** Provided material follows **
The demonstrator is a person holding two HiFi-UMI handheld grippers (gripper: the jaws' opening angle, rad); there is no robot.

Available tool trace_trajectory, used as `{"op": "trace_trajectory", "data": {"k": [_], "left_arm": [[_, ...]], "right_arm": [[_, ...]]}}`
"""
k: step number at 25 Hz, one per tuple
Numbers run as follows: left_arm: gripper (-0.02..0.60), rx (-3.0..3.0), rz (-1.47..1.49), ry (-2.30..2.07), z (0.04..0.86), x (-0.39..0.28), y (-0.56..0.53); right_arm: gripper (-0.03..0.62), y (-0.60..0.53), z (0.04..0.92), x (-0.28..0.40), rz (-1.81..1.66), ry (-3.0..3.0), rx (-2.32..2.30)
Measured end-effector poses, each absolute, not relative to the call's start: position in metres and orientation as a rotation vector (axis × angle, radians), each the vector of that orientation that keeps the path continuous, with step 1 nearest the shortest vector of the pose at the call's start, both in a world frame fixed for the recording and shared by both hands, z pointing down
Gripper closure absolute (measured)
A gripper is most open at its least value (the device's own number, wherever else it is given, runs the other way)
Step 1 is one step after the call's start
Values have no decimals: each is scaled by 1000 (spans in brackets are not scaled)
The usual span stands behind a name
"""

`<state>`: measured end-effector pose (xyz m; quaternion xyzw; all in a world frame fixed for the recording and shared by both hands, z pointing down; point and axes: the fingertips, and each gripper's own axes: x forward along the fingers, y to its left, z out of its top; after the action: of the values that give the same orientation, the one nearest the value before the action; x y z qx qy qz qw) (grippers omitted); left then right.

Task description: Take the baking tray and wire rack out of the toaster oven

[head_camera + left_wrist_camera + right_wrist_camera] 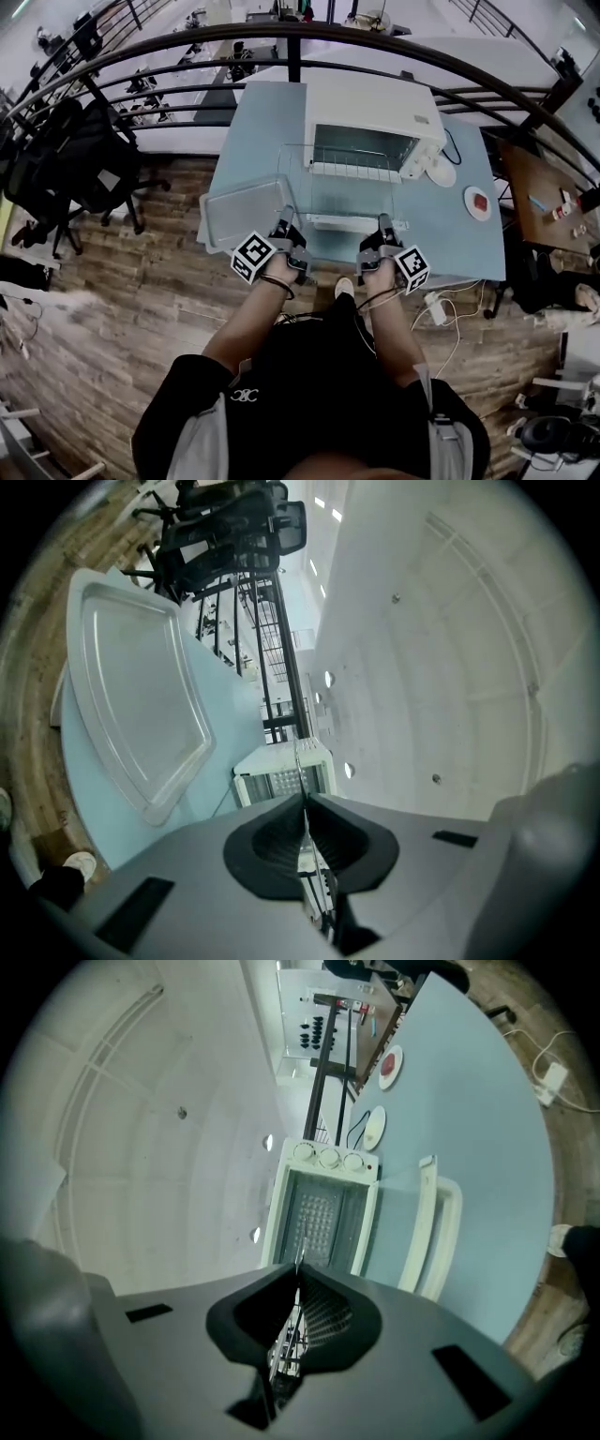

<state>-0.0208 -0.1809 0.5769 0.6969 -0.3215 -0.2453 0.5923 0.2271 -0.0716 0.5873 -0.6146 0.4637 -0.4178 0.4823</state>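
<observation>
Our torso (319,394) is nearest in the head view. Just past it the left gripper (286,217) and right gripper (382,225) sit in front of the toaster oven (375,127), each on a near corner of the wire rack (342,197). The rack reads only as faint lines over the oven's dropped door (356,223), so we can't say its far edge is clear of the mouth. The baking tray (246,211) is already out, flat on the table (469,248) just left of the oven.

Left gripper view: left gripper (305,832) has its jaws pressed together on the rack's thin wire, seen edge-on and running toward the oven (281,778). The tray (141,696) lies beside the oven.

Right gripper view: same story. Right gripper (292,1312) pinches the rack (298,1269) edge-on, with the oven (323,1194) straight ahead and the door (436,1232) below the rack.

Handling, our read:
- The rack is light and stiff, but its slick round wire may swivel in the pads.
- The front bar near both corners looks like the right hold, and we'd keep it level.
- The tray is thin stiff sheet and best gripped by its raised rim.
</observation>
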Motion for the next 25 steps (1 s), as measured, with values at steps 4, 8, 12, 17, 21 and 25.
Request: {"op": "trace_trajectory", "data": {"k": [4,8,12,17,21,25], "left_arm": [[558,1583,-625,-839,587,-69,-185],[558,1546,-687,-935,592,-121,-188],[558,1505,-742,-1029,596,-171,-189],[558,1444,-777,-1139,609,-223,-187],[557,1374,-780,-1196,628,-254,-184],[556,1340,-773,-1222,644,-271,-182]], "right_arm": [[577,-98,594,187,-1092,1212,-1471],[577,-128,600,142,-1176,1290,-1425],[576,-155,608,97,-1261,1363,-1378],[576,-178,621,48,-1361,1424,-1342],[576,-188,635,17,-1437,1456,-1349],[576,-194,651,-1,-1489,1453,-1359]]}}
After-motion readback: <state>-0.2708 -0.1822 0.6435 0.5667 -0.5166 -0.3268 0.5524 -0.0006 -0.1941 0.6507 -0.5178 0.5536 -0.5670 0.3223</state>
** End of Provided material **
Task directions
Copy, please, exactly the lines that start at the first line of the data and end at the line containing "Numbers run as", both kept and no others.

Solution for this problem
The demonstrator is a person holding two HiFi-UMI handheld grippers (gripper: the jaws' opening angle, rad); there is no robot.

Available tool trace_trajectory, used as `{"op": "trace_trajectory", "data": {"k": [_], "left_arm": [[_, ...]], "right_arm": [[_, ...]]}}`
"""
k: step number at 25 Hz, one per tuple
Numbers run as follows: left_arm: gripper (-0.02..0.60), rx (-3.0..3.0), rz (-1.47..1.49), ry (-2.30..2.07), z (0.04..0.86), x (-0.39..0.28), y (-0.56..0.53); right_arm: gripper (-0.03..0.62), y (-0.60..0.53), z (0.04..0.92), x (-0.28..0.40), rz (-1.81..1.66), ry (-3.0..3.0), rx (-2.32..2.30)

The exercise has been carried out in full.